Aujourd’hui, les militants d’ « Un oeil sur la Palestine » découvrent le camps d’Aida où plusieurs milliers de palestiniens contraints à l’exil à la fin des années 1940 ont trouvé refuge à la fin de la guerre.
Le documentaire venait de s’achever. Il nous avait, tous, laissés cois. Face à nous, assis derrière son bureau, Habshe Yossef, nous scrutait, silencieusement, attendant nos premières réactions.
8 personnes, 7m2
C’est qu’il nous a donné à voir une présentation exhaustive et poignante de ses conditions de vie. Rappel. 1948 ; les milices israéliennes chassent des milliers de palestiniens, de leurs terres ; au cours de cette période tristement célèbre que l’Histoire retiendra comme « La Nakba » (autrement dit la catastrophe). Contraints à un exode précipité, ces habitants de la Palestine historique ont à peine eu le temps d’emporter des effets personnels. Tout juste prendront-ils avec eux la clef de leur maison, dans l’espoir d’y revenir un jour. Certains d’entre eux ont trouvé refuge à Bethleem, sur une parcelle de terre ; qui deviendra deux ans plus tard, le camp d’Aida.
Aujourd’hui, ils sont 5000 réfugiés palestiniens à survivre dans des conditions extrêmement précaires, sur une surface d’à peine 4 km² : l’accès à l’eau est rendu possible, une fois par mois, les coupures intempestives d’électricité sont fréquentes, et les habitations vétustes, une affligeante réalité. A titre d’exemple, une « maison » composée de deux pièces, de 7m² peut loger une famille de 8 personnes, qui ne disposera pas d’une salle de bain privée, mais d’une douche à partager avec d’autres familles….
C’est que la puissance occupante a créé ces conditions de vie désastreuses.
C’est elle qui chasse.
C’est elle qui confine.
C’est elle qui contrôle.
Tout !
L’accès aux ressources naturelles, la liberté d’aller et de venir, la vie et la mort….
Plus encore, depuis 2003, date de la construction du mur, qui, telle une entaille dans le corps de Jésus, a défiguré la ville sainte de Bethleem.
Mémoire vive
Le silence se fait lourd dans la salle où nous trouvons. Habshe attend la première question. Bahiya s’y risque : « Et vous, quel est votre rôle au sein du centre ? ». Habshe esquisse un sourire. Il devait s’y attendre, depuis le temps qu’il reçoit des groupes d’internationaux en visite au sein du camp. Ce jeune homme de 32 ans, arborant fièrement son keffieh, nous explique que le Lajee centre (« centre de réfugiés » en arabe) a été créé en 2000, afin d’améliorer le quotidien de ses habitants. Il propose, ainsi, à tous, des activités culturelles et de loisirs (musique et danse, foot, salle de gym pour les femmes) et particulièrement aux jeunes, à travers, des camps de scout, durant l’été.

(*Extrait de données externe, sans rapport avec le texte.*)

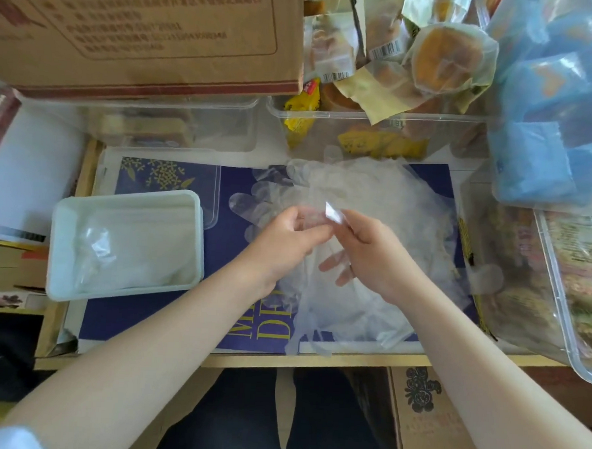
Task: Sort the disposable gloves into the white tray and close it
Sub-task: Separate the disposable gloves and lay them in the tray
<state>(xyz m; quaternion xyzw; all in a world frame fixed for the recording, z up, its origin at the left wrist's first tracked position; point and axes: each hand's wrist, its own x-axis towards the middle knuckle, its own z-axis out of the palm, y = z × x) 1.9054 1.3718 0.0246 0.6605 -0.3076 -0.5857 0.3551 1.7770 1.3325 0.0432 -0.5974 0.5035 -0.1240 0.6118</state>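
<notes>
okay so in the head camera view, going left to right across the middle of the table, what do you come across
white tray → left hand → right hand, both hands on a clear glove over the glove pile → clear bin at the right edge.

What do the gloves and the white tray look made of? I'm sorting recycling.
Disposable gloves: apparently thin clear plastic film, glossy and crinkled; the blue mat shows through.
White tray: probably rigid plastic, opaque with a smooth, slightly shiny moulded rim; it could be foam.
</notes>
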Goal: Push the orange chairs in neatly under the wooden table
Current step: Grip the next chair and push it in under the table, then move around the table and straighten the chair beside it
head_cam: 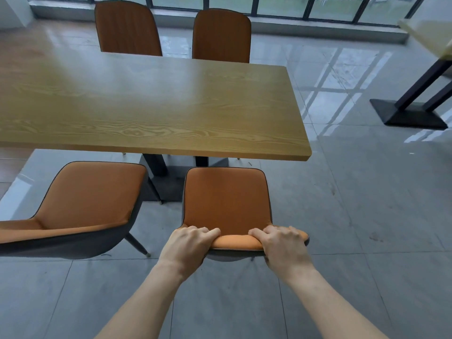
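An orange chair stands in front of me, its seat just short of the near edge of the wooden table. My left hand and my right hand both grip the top of its backrest, fingers curled over the front. A second orange chair stands to its left, turned at an angle and pulled away from the table. Two more orange chairs stand along the table's far side, only their backrests showing.
The table's dark pedestal base sits on the grey tiled floor between the near chairs. Another table with a black base stands at the right. A window wall runs along the back.
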`<state>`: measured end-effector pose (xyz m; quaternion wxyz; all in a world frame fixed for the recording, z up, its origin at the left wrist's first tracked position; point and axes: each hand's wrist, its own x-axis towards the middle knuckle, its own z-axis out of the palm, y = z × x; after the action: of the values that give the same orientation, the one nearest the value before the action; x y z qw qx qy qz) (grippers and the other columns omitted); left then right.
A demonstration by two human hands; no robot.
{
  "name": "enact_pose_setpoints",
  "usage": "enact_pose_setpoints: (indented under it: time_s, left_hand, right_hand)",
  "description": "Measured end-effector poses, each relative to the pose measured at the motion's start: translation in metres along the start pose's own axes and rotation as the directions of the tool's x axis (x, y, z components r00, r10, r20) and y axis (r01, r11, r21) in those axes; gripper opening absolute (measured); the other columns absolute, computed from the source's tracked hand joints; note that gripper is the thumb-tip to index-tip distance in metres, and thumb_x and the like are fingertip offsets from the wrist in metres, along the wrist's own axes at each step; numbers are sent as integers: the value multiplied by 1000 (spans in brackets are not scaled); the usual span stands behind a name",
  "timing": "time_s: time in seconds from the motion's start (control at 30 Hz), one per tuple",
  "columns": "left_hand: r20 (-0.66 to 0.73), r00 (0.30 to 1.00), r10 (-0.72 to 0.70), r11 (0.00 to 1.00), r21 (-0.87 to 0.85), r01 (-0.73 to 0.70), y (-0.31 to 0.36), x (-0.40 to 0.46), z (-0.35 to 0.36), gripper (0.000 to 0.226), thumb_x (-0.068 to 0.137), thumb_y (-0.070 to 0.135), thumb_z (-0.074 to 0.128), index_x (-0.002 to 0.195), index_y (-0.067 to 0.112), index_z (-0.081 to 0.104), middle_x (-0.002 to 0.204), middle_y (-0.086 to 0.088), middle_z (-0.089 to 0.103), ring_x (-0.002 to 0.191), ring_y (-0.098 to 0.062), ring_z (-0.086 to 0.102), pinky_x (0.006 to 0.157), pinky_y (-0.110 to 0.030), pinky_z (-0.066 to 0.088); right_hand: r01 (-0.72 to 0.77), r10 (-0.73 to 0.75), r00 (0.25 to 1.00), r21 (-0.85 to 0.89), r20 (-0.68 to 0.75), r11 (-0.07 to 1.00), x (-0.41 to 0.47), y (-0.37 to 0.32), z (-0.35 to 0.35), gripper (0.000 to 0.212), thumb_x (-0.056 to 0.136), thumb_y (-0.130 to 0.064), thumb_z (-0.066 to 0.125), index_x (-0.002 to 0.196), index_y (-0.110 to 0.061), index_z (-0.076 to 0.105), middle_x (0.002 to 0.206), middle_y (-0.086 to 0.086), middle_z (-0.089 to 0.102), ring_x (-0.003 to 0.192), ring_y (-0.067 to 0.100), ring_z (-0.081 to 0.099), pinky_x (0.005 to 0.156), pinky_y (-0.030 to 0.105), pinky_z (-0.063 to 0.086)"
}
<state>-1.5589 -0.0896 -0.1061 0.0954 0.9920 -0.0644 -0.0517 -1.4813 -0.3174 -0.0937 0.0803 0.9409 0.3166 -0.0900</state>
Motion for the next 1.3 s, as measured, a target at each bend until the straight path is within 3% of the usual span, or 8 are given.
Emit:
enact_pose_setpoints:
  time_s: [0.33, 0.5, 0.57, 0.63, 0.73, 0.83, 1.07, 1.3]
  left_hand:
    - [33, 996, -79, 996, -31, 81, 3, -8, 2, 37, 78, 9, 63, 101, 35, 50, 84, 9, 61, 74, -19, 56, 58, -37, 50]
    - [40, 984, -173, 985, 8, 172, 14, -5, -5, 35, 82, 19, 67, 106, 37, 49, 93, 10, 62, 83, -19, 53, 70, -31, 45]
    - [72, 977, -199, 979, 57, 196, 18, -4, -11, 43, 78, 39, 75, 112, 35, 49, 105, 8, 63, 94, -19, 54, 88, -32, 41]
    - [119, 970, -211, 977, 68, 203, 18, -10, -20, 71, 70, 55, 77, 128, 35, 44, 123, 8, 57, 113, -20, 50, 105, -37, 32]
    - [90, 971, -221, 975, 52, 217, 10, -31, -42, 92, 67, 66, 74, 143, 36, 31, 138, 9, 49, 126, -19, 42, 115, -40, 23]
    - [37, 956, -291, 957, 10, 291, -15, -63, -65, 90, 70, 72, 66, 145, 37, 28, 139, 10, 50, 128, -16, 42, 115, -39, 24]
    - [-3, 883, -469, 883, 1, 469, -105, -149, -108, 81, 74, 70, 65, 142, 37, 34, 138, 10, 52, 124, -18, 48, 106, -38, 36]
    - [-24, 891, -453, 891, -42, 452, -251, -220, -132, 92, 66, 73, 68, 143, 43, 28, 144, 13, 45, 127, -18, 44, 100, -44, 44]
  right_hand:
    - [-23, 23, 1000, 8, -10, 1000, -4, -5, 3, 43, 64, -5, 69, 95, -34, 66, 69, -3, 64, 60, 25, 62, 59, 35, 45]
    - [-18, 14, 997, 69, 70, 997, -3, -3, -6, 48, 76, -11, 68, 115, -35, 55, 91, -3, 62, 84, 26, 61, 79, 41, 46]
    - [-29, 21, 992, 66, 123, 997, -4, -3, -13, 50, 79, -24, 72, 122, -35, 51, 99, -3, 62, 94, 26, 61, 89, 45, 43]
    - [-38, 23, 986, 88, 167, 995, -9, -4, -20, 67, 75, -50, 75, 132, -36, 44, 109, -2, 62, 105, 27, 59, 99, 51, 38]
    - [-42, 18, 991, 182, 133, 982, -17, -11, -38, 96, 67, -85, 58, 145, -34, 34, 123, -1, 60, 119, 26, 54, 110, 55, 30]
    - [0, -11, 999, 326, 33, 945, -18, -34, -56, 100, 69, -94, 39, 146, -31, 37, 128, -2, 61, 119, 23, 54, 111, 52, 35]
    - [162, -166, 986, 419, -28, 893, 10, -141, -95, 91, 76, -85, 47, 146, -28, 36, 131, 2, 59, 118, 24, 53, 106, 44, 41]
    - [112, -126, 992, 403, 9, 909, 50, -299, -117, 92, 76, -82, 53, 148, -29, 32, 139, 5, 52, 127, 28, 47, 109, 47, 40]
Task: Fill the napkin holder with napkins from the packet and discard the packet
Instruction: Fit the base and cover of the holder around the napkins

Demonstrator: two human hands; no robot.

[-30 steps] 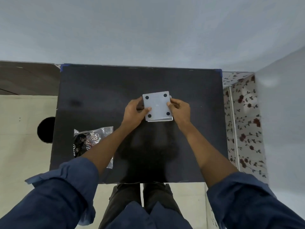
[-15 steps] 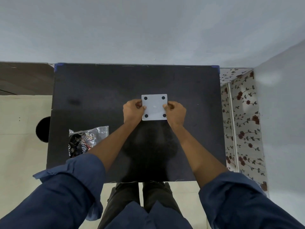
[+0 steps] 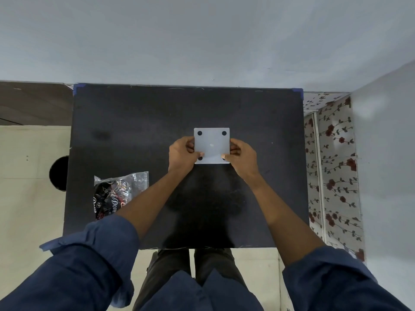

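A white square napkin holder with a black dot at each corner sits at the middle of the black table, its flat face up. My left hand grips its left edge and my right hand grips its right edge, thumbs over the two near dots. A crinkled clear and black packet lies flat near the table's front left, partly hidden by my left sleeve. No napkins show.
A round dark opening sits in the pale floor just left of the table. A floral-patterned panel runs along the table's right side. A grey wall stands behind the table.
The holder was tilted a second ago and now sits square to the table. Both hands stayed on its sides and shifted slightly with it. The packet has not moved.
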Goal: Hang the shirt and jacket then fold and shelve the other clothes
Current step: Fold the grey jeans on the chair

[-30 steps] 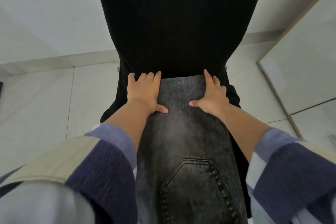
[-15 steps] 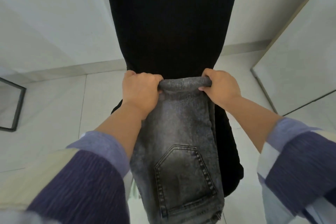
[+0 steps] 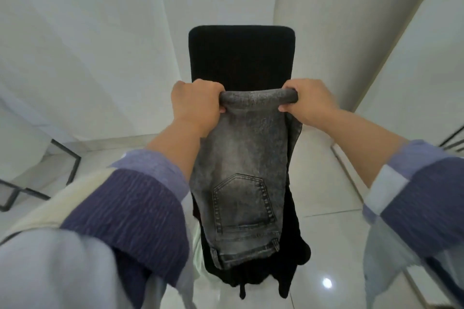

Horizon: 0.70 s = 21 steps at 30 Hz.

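Grey washed jeans (image 3: 241,168) hang folded in front of me, back pocket facing me and waistband at the bottom. My left hand (image 3: 194,105) grips the left end of the top fold. At the right end of that fold my right hand (image 3: 307,101) grips the denim. Behind the jeans a black garment (image 3: 241,57) covers a tall upright surface and trails down below the jeans to ragged dark ends (image 3: 283,281). What the black cloth lies on is hidden.
White walls (image 3: 88,45) close in on both sides. A glossy pale tiled floor (image 3: 326,183) lies below. A dark metal frame (image 3: 72,165) stands low at the left. Dark edges of another frame (image 3: 452,138) show at the right.
My hands went from lying flat on the jeans to gripping the folded end and lifting it up. The jeans now hang clear, and the view has tilted upward.
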Each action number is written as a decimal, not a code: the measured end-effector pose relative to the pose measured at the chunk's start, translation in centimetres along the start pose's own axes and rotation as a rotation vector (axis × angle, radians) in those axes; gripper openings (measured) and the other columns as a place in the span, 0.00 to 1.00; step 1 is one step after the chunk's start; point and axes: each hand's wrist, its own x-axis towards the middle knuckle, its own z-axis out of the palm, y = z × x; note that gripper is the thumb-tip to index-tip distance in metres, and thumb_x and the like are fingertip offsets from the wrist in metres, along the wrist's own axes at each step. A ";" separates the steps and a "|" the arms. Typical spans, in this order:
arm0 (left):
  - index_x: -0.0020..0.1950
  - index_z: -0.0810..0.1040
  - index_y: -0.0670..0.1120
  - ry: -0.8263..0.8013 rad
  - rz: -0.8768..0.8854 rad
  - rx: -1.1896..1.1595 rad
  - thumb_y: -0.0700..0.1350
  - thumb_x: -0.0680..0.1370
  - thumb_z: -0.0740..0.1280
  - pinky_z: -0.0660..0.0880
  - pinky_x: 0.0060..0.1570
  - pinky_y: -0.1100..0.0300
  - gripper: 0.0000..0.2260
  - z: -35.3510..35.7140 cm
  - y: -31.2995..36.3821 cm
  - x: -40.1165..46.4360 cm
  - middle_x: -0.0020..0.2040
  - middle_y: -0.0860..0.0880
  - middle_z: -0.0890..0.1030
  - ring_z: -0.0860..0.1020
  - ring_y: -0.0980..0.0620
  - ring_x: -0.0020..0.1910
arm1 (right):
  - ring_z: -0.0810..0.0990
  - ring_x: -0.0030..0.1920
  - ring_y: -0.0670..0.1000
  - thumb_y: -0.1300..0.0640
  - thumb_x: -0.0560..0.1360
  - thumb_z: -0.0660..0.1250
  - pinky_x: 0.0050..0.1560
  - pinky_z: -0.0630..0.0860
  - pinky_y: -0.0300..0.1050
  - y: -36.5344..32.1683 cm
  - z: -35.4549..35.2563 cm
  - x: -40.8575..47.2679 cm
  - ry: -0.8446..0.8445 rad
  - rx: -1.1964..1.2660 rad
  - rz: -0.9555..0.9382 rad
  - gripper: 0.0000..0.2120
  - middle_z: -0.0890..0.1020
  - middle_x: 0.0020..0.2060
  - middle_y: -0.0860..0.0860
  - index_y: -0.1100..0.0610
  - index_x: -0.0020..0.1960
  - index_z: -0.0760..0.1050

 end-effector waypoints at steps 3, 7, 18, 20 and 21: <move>0.52 0.79 0.53 0.120 -0.003 -0.008 0.50 0.79 0.62 0.61 0.49 0.54 0.07 -3.7 0.0 0.7 0.42 0.49 0.80 0.78 0.45 0.45 | 0.74 0.45 0.50 0.59 0.73 0.71 0.46 0.69 0.43 -1.8 -3.4 -0.4 0.111 0.020 -0.056 0.07 0.77 0.43 0.49 0.54 0.50 0.78; 0.48 0.79 0.52 0.215 -0.025 -0.033 0.46 0.79 0.61 0.59 0.52 0.54 0.07 -4.3 0.0 -1.1 0.35 0.53 0.75 0.71 0.50 0.37 | 0.76 0.45 0.51 0.60 0.73 0.70 0.46 0.74 0.46 -2.2 -3.6 -2.5 0.182 0.061 -0.061 0.07 0.79 0.44 0.50 0.54 0.51 0.78; 0.45 0.77 0.53 0.039 -0.032 0.022 0.46 0.78 0.60 0.58 0.52 0.52 0.07 0.0 -0.5 -7.8 0.36 0.52 0.79 0.73 0.49 0.36 | 0.79 0.45 0.53 0.59 0.74 0.69 0.48 0.78 0.55 -0.6 2.3 -8.4 0.024 0.103 -0.019 0.05 0.80 0.43 0.49 0.52 0.48 0.77; 0.46 0.77 0.53 0.060 -0.041 0.019 0.47 0.78 0.60 0.58 0.52 0.52 0.07 -0.6 -0.7 -7.0 0.37 0.52 0.79 0.74 0.48 0.37 | 0.78 0.46 0.52 0.57 0.74 0.68 0.47 0.78 0.52 -1.3 1.6 -7.5 0.046 0.052 -0.013 0.05 0.80 0.43 0.48 0.49 0.49 0.76; 0.46 0.77 0.53 0.069 -0.050 0.012 0.47 0.79 0.60 0.59 0.53 0.51 0.06 -1.0 -0.9 -6.4 0.37 0.52 0.80 0.75 0.47 0.38 | 0.78 0.45 0.52 0.57 0.75 0.68 0.46 0.77 0.51 -1.8 1.2 -6.8 0.070 0.032 -0.013 0.05 0.79 0.43 0.47 0.49 0.49 0.76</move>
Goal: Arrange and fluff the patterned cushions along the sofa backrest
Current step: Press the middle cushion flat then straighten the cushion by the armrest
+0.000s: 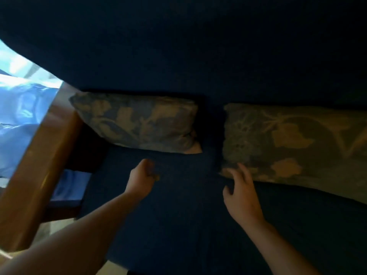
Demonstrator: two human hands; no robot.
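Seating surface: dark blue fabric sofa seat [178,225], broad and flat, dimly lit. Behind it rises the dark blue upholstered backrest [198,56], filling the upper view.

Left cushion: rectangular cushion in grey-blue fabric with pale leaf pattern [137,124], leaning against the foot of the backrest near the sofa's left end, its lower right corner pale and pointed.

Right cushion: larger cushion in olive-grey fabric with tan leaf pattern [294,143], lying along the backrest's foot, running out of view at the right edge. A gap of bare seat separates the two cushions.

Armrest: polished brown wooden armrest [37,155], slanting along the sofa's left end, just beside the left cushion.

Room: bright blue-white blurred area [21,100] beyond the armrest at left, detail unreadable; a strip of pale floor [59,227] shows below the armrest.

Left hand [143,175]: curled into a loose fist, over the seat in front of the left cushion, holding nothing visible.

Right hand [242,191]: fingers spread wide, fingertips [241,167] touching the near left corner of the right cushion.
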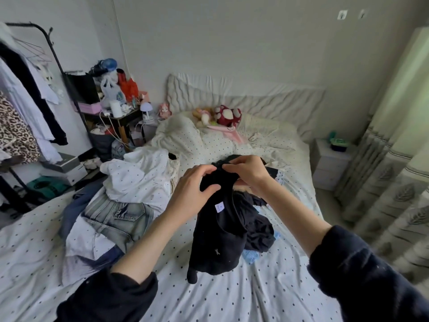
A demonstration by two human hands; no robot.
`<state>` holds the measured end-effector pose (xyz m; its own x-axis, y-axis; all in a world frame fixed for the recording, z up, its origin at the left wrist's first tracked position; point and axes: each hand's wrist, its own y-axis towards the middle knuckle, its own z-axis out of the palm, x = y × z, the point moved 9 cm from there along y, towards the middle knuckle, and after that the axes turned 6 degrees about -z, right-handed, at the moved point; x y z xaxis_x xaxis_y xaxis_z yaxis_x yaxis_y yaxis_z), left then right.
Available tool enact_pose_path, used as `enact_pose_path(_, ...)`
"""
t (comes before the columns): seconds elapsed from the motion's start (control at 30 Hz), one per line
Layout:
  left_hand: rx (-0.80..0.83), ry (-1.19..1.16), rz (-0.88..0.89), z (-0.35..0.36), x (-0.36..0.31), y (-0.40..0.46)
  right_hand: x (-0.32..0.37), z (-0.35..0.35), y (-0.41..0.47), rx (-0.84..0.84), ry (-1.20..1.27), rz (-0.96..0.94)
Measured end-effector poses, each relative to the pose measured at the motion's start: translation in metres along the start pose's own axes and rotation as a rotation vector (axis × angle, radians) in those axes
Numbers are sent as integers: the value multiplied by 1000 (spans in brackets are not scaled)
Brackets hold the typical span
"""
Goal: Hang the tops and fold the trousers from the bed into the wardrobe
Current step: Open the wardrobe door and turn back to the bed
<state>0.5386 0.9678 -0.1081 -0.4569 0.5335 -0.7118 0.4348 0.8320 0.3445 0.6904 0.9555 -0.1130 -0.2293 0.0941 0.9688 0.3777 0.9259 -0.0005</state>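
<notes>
Fingers [210,171] of both hands curled, pinching black top [218,231] at upper edge, rest hanging below over bed [232,298].

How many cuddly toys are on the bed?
2 that I can tell: a red and white toy and a yellow and pink one beside it near the headboard. More may be hidden.

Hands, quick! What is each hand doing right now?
Left hand: grips the black garment near its top.
Right hand: pinches the same garment's top edge.

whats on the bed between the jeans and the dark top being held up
In the head view, only bare polka-dot sheet lies between the jeans and the dark top; the left forearm crosses above it.
</notes>
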Motion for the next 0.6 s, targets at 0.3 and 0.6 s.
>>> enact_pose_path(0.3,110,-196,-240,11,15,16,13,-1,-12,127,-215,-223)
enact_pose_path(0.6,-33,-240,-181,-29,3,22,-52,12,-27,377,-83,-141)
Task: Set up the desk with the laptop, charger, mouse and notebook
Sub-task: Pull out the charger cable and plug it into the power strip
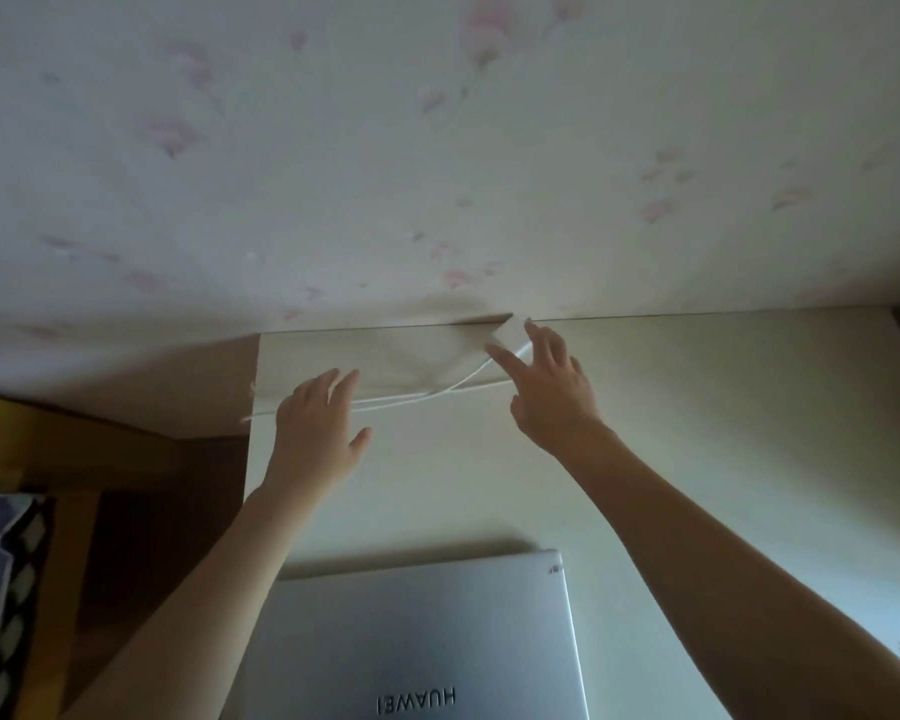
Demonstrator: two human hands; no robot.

Il nous précise, néanmoins, que cette année, l’organisation de ces activités est compromise, en raison d’un manque de subventions. En effet, Habshe nous révèle, avec une fierté qui ferait pâlir tous ces policiers palestiniens qui collaborent, activement ou passivement, avec l’armée d’occupation, que ce centre pourrait bénéficier de plus d’un million de dollars de subventions si ces dirigeants acceptaient de travailler « main dans la main » avec Israël, mais qu’il en est hors de question … La dignité, au camp d’Aida, ne s’achète pas…
C’est à cet instant précis, que nous nous regardons, tous, fixement, certainement animés, au même moment, par la volonté de leur venir en aide. Nous formulons, ainsi, d’une même voix, l’idée de collecter, rapidement, des fonds pour eux, afin de permettre aux 120 enfants du camp, participant à ces activités, de continuer à (sur)vivre dignement malgré l’occupation. Touché, notre hôte, sourit à nouveau, et nous invite, alors, à faire un tour au sein du camp. L’occasion nous est, ainsi, offerte de découvrir les fresques habillant les murs, et cette clef géante, en métal, juchée sur la porte d’entrée du camp, qui symbolise à elle seule, leur certitude, à la lisière de la foi, qu’ils retourneront, un jour, sur leur terre.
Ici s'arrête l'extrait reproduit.